Cette renommée du 8e de Cavalerie mexicaine a aussi occulté le rôle des orchestres espagnols (“estudiantinas”) qui ont répandu la “Spanish music” aux Etats-Unis durant la période 1880-1890, et ont permis l’apparition d’orchestres typiques, notamment les groupes (italien, puis mexicain) dirigé par Carlos Curti, qui se sont produits à La Nouvelle-Orléans dans les années 1880s. Cela a également occulté l’importance d’autres orchestres typiques qui ont parcouru les Etats-Unis des années 1880 jusqu’à la Seconde Guerre mondiale, notamment ceux de Juventino Rosas, Juan N. Torreblanca, José Briseño, et de Miguel Lerdo de Tejada. Après la fin de l’occupation française en 1867, la fonction des orchestres militaires mexicains a évolué. Il leur était maintenant demandé de jouer pour des foules civiles au Mexique et à l’étranger, notamment aux Etats-Unis. Durant une soixantaine d’années, musique et politique allaient être ainsi étroitement mêlées. Sous les gouvernements de Porfirio Diaz, de nombreux orchestres mexicains allaient être envoyés au nord, mais parfois une tension entre les deux républiques en restreignait le nombre. Cela fut notamment évident pendant la Révolution mexicaine (1910-1920). La Dépression des années 1930 s’est également avéré un moment défavorable pour la venue d’orchestres mexicains aux Etats-Unis, et la Second Guerre mondiale a mis fin au processus. Envoyés pour des raisons diplomatiques, les orchestres militaires et typiques tinrent le rôle d’ambassadeurs politiques et culturels, et ont souvent été confrontés aux meilleurs groupes militaires nord-américains et européens lors des nombreuses foires et expositions qui ont eu lieu durant cette période. Tous ces orchestres se sont influencés d’une façon ou d’une autre, soit à travers leurs répertoires, soit par leur instrumentation ou leur style. Les orchestres militaires mexicains jouaient pratiquement le même répertoire que les orchestres nord-américains et européens, c’est-à-dire de la musique classique, des marches militaires et de la musique populaire « légère », ainsi que de la musique mexicaine.

Les orchestres mexicains ont souvent joué à La Nouvelle-Orléans, dans les grandes villes nord-américaines, et à la Maison Blanche au moins trois fois. Pendant cette période quelques orchestres militaires mexicains se sont produits en Espagne, à Paris et en Allemagne.

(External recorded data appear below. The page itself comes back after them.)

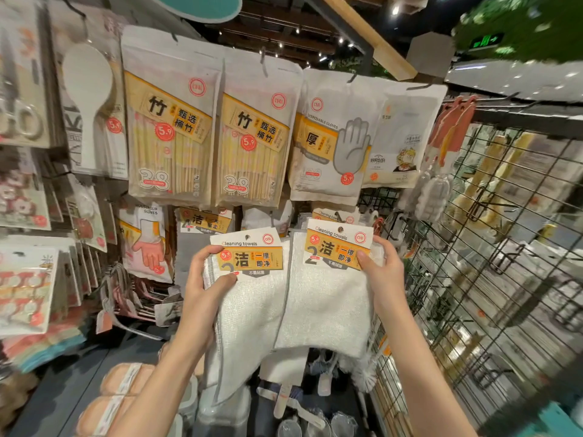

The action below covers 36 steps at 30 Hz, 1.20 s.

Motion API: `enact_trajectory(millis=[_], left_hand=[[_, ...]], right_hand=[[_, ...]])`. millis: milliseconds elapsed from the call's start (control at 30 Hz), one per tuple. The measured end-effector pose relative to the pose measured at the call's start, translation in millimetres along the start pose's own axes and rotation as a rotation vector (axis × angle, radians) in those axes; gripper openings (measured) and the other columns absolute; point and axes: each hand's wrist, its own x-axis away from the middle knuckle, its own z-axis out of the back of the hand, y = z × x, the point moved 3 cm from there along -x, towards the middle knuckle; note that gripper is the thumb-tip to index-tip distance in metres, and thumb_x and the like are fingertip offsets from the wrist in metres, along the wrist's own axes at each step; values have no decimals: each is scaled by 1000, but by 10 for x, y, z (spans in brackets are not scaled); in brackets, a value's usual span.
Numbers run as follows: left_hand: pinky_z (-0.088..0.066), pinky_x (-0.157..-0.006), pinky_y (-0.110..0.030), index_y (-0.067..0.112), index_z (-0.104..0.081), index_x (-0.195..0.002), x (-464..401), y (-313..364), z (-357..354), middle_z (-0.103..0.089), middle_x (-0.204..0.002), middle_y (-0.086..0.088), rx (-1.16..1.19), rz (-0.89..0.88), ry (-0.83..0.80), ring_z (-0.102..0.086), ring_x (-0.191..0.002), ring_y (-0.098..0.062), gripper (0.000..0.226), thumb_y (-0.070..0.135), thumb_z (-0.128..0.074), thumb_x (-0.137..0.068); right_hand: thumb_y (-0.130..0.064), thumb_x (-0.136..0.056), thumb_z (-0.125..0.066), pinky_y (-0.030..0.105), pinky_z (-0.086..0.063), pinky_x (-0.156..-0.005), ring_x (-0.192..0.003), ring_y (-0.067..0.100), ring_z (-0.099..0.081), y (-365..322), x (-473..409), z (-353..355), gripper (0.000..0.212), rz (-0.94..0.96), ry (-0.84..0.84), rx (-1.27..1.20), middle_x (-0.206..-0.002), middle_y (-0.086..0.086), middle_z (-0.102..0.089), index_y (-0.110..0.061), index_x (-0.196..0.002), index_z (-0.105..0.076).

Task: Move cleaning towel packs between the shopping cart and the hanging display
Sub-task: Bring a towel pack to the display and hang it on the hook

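Note:
I hold two white cleaning towel packs side by side in front of the hanging display, each with a yellow "Cleaning towels" header card. My left hand (202, 287) grips the left towel pack (249, 310) at its upper left, thumb on the front. My right hand (383, 275) grips the right towel pack (325, 298) at its upper right corner, thumb on the card. Another cleaning towel pack (331, 216) hangs on the display just behind and above the right one. The shopping cart is not in view.
Bamboo chopstick packs (170, 127) and a disposable gloves pack (331, 137) hang above. Household gloves (145, 244) hang at left. A black wire grid rack (504, 247) stands at right. Sponges (123, 383) and brushes (362, 373) lie on the shelf below.

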Motion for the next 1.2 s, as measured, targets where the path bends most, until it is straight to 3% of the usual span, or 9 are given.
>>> enact_trajectory(millis=[67,333,500,700,900,1033,1200], left_hand=[[-40,-101,-54,39,-55,-108,-2,17,3,-60,-124,-1,-5,-13,5,-57,-113,-26,46,9,-65,-76],[-40,-103,-46,40,-55,-107,-37,40,-21,-57,-127,3,-4,-42,31,-55,-116,-19,47,-2,-59,-85],[-40,-103,-46,39,-55,-109,-63,25,-83,-55,-127,3,-10,-71,60,-53,-118,-21,46,-1,-60,-86],[-43,-99,-46,36,-54,-112,-84,1,-189,-56,-127,4,6,-73,88,-56,-114,-20,46,-1,-59,-86],[-43,-85,-29,35,-55,-114,-111,-3,-307,-57,-114,22,-20,-98,112,-57,-100,6,45,-1,-59,-86],[-40,-92,-32,35,-57,-115,-163,-53,-355,-57,-120,21,-72,-119,99,-52,-114,-1,45,0,-59,-87],[-37,-89,-23,32,-63,-101,-203,-75,-389,-61,-114,19,-115,-145,111,-51,-110,7,35,-1,-59,-87]], right_hand=[[-3,-86,-62,27,-51,-80,-105,25,-62,43,-52,-7,36,-24,7,-9,-118,11,-63,-18,-117,-54],[-4,-84,-63,48,-49,-96,-109,23,-61,363,-248,48,39,-159,45,10,-124,3,-60,-33,-109,-56],[0,-86,-60,43,-50,-94,-105,22,-61,390,-463,60,37,-153,41,43,-107,-6,-61,-32,-105,-54],[-1,-89,-57,39,-48,-94,-108,23,-59,412,-725,73,34,-110,35,48,-123,5,-59,-28,-108,-53],[1,-87,-58,42,-47,-98,-112,24,-57,530,-903,38,37,-138,19,64,-128,4,-54,-22,-117,-53],[5,-84,-60,38,-41,-99,-113,20,-48,524,-990,-50,37,-38,53,106,-118,-2,-48,-12,-114,-49],[4,-87,-55,28,-27,-99,-118,11,-38,590,-1172,-170,18,-21,-53,187,-120,-4,-49,-7,-101,-57]])
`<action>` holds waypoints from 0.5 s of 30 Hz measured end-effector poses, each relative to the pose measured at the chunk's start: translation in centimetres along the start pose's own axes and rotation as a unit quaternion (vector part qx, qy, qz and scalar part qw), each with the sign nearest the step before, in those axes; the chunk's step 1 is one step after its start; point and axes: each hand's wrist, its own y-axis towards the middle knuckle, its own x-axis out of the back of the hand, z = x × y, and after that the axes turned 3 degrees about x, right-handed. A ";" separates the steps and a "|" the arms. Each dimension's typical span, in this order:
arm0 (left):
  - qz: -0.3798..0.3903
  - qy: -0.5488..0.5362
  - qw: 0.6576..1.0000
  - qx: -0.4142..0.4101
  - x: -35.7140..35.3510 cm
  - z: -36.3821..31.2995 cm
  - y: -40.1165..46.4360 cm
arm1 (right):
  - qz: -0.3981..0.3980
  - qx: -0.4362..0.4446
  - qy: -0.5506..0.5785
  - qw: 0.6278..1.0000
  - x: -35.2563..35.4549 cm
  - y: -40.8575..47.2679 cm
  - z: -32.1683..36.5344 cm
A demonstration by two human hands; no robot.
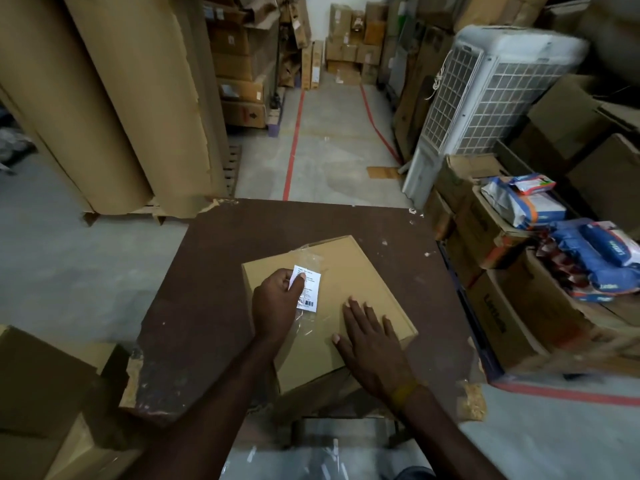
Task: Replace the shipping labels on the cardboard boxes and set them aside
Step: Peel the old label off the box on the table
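Head view – left hand (275,301) pinches label (306,287) on box (363,289), right hand (369,344) flat

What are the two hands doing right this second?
Left hand: fingers pinching the white label on the cardboard box.
Right hand: open, fingers flat on the box top.

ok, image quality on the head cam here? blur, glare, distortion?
Head view: dim light; strong wide-angle bending at the edges; motion blur smears the blue packets at right and the floor at the bottom edge; label text too soft to read, though its barcode shows; mild sheen on the clear tape; both hands fairly sharp.
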 end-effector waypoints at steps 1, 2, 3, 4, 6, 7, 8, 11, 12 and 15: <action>-0.001 0.012 1.000 -0.001 0.0 0.0 0.0 | 0.001 0.001 -0.007 1.000 -0.2 -0.6 0.2; -0.002 0.020 1.000 -0.005 -0.2 0.1 0.1 | 0.005 0.003 -0.015 1.000 -0.2 -0.9 0.2; -0.004 0.025 1.000 -0.008 -0.2 0.2 0.1 | 0.011 0.003 -0.016 1.000 0.0 -0.8 0.2; -0.007 0.027 0.999 -0.015 -0.3 0.2 0.1 | 0.014 0.002 -0.011 1.000 0.4 -0.2 0.2; -0.008 0.034 0.999 -0.029 -0.2 0.0 0.0 | 0.014 -0.005 -0.002 1.000 1.2 2.1 0.0; -0.006 0.039 0.999 -0.031 -0.1 -0.1 0.0 | 0.016 -0.009 -0.006 1.000 1.6 3.4 -0.1; -0.003 0.042 0.999 -0.033 -0.1 -0.2 0.0 | 0.015 -0.011 -0.012 1.000 1.8 4.5 -0.1; 0.000 0.055 0.998 -0.030 -0.1 -0.5 -0.1 | 0.010 -0.017 -0.014 1.000 1.9 6.0 0.1; -0.002 0.053 0.998 -0.027 -0.1 -0.5 0.0 | 0.012 -0.017 -0.011 1.000 1.8 5.7 0.2; -0.002 0.045 0.999 -0.025 0.1 -0.5 -0.1 | 0.012 -0.004 -0.003 1.000 1.0 2.6 0.5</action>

Curieusement la plupart des ouvrages qui traitent du Mexique et des foires internationales abondent en information au sujet de l’architecture, des arts, de l’agriculture, de l’industrie, de l’ethnographie, mais sont oublieux de la musique mexicaine, alors que c’est cet art qui a permis de construire une image positive de la nation mexicaine.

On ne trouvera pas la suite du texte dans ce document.